Transcribe the data in full, keeping each line exactly as it appears.

__Dataset content__:
-- -- --

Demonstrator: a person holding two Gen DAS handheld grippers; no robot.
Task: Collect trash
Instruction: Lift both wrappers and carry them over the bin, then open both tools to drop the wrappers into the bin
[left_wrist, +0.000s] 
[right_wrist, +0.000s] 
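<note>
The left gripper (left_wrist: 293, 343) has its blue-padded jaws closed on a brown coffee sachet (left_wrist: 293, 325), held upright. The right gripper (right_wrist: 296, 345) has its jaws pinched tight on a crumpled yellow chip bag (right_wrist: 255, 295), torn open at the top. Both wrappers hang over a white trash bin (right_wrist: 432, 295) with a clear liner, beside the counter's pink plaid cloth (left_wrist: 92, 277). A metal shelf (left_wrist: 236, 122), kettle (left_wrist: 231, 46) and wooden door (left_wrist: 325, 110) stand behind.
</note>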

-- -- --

__Solution to the problem__:
Demonstrator: a person holding two Gen DAS handheld grippers; no robot.
Task: Collect trash
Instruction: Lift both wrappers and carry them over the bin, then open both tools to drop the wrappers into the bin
[left_wrist, +0.000s] 
[right_wrist, +0.000s] 
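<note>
The left gripper (left_wrist: 293, 343) has its blue-padded jaws closed on a brown coffee sachet (left_wrist: 293, 325), held upright. The right gripper (right_wrist: 296, 345) has its jaws pinched tight on a crumpled yellow chip bag (right_wrist: 255, 295), torn open at the top. Both wrappers hang over a white trash bin (right_wrist: 432, 295) with a clear liner, beside the counter's pink plaid cloth (left_wrist: 92, 277). A metal shelf (left_wrist: 236, 122), kettle (left_wrist: 231, 46) and wooden door (left_wrist: 325, 110) stand behind.
</note>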

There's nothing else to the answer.